IMG_20150411_191336.jpg



__ atomicsmoke
__ Apr 13, 2015


----------



## cdn offroader (Apr 13, 2015)

I'm from a ham or turkey(for holidays) family, but that looks pretty good Atomic.


----------



## atomicsmoke (Apr 13, 2015)

The ready-to-serve pics for barbacoa are in.

And here is another tradition: bread soaked in wine served first at the Easter table (and the following days).












IMG_20150413_173343.jpg



__ atomicsmoke
__ Apr 13, 2015


----------



## moikel (Apr 16, 2015)

Love it. 

Just back from 10 days in Japan.Lamb high on the list of what I missed.

I like the haggis type unit. Its origins are ?


----------



## atomicsmoke (Apr 16, 2015)

Moikel said:


> I like the haggis type unit. Its origins are ?


Romanian. There are two versions: this, and the same stuffing (+dill) in caul fat. We alternate them (at Easter).


----------



## crazymoon (Apr 19, 2015)

AS, Awesome looking spread for Easter !


----------



## atomicsmoke (Apr 19, 2015)

CDN, Moikel, CrazyM,

Thank you.

The stuffed lamb is not the best use for a rib rack and shoulder but I want my kids to stay connected with our traditions. 

We have the rest of the year for lamb lolipops (well I have, my family had their yearly lamb dose).


----------



## moikel (Apr 20, 2015)

My oldest friend lives in Bucharest . He is an Aussie been there for years. I have visited , formed a deep love affair with a beer called Ursus ? The dark one.Couldnt understand why locals were drinking Corona!


----------



## atomicsmoke (Apr 20, 2015)

Moikel said:


> I have visited , formed a deep love affair with a beer called Ursus ? The dark one.Couldnt understand why locals were drinking Corona!


I went to Univ in the city where Ursus was brewed. They know their beer...they've been making it since 1878. 
Why Corona? I don't know...I guess is seen as the party beer, or because it's import...you might have also noticed in restaurants the lamb from New Zeeland was also more popular than the local one. Despite the better quality (younger) and price advantage.


----------



## moikel (Apr 21, 2015)

I think it was the time, 2008 , before the economy tanked. People showing they had $ to spend.Ursus a better beer by miles ,fresher & under their noses.The wine was alright too.

Where ever I go I want to eat & drink like a  local ,in Japan that was Yebisu beer & grilled pig heart,ox tongue etc on skewers ,New Zealand its Speights,Monteiths,lamb ,venison, hapuka  & so on.


----------



## atomicsmoke (Apr 21, 2015)

Moikel said:


> The wine was alright too.
> Where ever I go I want to eat & drink like a  local


That only makes sense...eating/drinking  local. 
Hope you tried the local grape varietals (as wine): Black Maiden, Royal Maiden, Tamaiasca, Grasa, Budureasca.

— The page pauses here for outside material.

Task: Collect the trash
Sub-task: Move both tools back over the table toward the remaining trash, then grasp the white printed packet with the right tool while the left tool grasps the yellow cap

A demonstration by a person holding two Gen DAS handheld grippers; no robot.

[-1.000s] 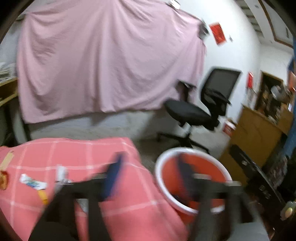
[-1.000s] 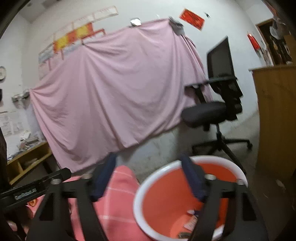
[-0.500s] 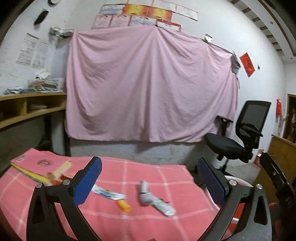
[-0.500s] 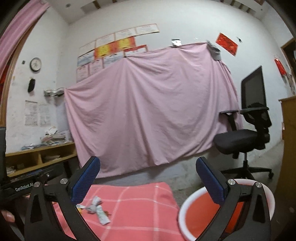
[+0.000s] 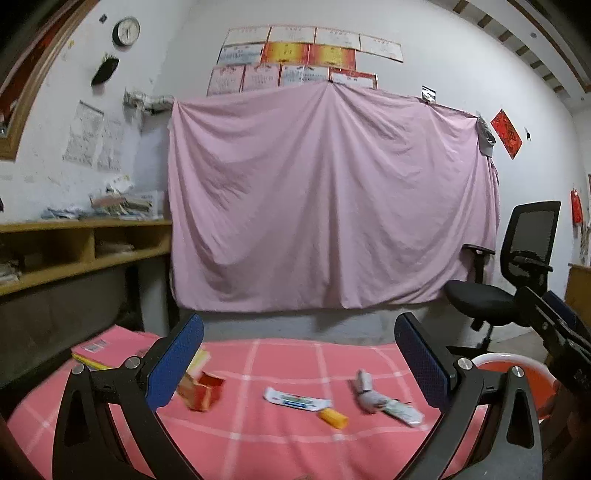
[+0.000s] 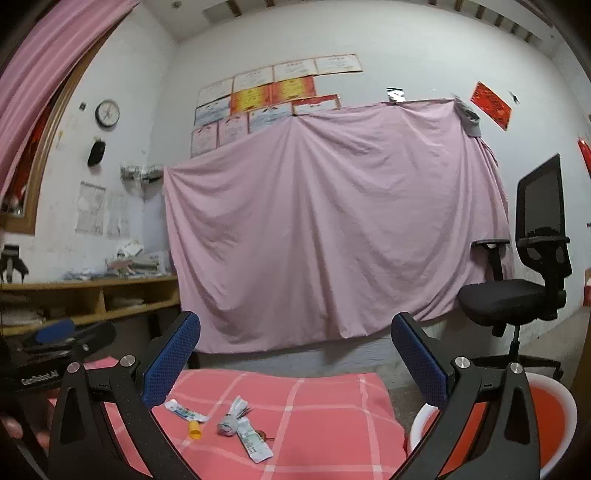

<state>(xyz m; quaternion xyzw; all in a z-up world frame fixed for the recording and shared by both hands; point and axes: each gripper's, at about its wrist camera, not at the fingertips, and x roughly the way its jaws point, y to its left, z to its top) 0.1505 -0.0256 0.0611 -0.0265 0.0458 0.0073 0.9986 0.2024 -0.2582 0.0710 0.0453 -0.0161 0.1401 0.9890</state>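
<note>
I am holding both grippers, left [image 5: 298, 363] and right [image 6: 295, 360], wide and empty, aiming squarely at the wrapper [image 5: 386, 400] mid-table [image 5: 258, 439] beside the bin [image 6: 554, 397].

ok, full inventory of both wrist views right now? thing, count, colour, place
checked cloth: 1, pink-red with white lines, covers the table
toothpaste tube: 1, white with orange cap, centre of cloth
crumpled wrapper: 1, white-grey, right of the tube
small box: 1, red-yellow, blurred, left on cloth
flat book: 1, pink, far left corner of cloth
basin: 1, orange inside, white rim, on the floor right of the table
office chair: 1, black, right by the wall
hanging sheet: 1, pink, back wall
wall clock: 1, upper left wall
wooden shelf: 1, left wall, papers stacked on it
left hand-held gripper: open, empty
right hand-held gripper: open, empty
</note>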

They make great wines out of these. There are also nice Pinots and Cabernets.


----------



## atomicsmoke (Apr 21, 2015)

Have you had a chance to sample the plum or pear brandy? Palinka, as the locals call it. Made mostly in the north west, double distilled, finished at 52%. The authentic plum version is made only from Stanley plums (bistritze) , traditionally aged in mulberry wood casks. After a few years it gets this unbelievable amber colour and mellows out drastically while developing a whole palette of flavours.
The pear palinka will take some aging too, but it needs to stay on the pale side, as it would go into bottles "fitted" with a pear fruit (for presentation mostly).












1621663_665499173506237_444196594_n1.jpg



__ atomicsmoke
__ Apr 21, 2015






For both brandies you would be amazed to recognize the fruit flavours in a spirit that went thru double distillation.

The commercially available products is not the best you could get. I recommend sourcing it from small producers (individuals can legally make their own booze in approved shops - used to help my dad with this when I was a kid). I am sure your buddy can arrange it. Just make sure is from the north west.


----------



## moikel (Apr 23, 2015)

My mate works between Beucharest & a port called Costanza. I don't drink much hard liquor nowadays but I did drink more vodka than I needed on my last visit.
I love the idea of distilling your own hooch,my mates family are from Abruzzo in Italy before migrating here. I like that digestive style drink ,14 herbs & spices, sort of thing.The locals made something that was borderline legal that had some root of a bush from Gran Sasso mountain in it. 
I have drunk the plum brandy,love the idea of small batch family outfit.


----------



## leah elisheva (Apr 24, 2015)

WOW WOW WOW! Love it! Cheers! - Leah


----------



## disco (Apr 25, 2015)

What a great thread.







Disco


----------



## atomicsmoke (Apr 25, 2015)

Thank you Disco, Leah. 

Don't get me started on lamb or plum brandy...you will never hear the end of it.


----------



## atomicsmoke (May 17, 2015)

I haven't cooked the leg at Easter, but I knew I wouldn't last long in the freezer.
I smoked it Edward36 style (south African). Turned out great.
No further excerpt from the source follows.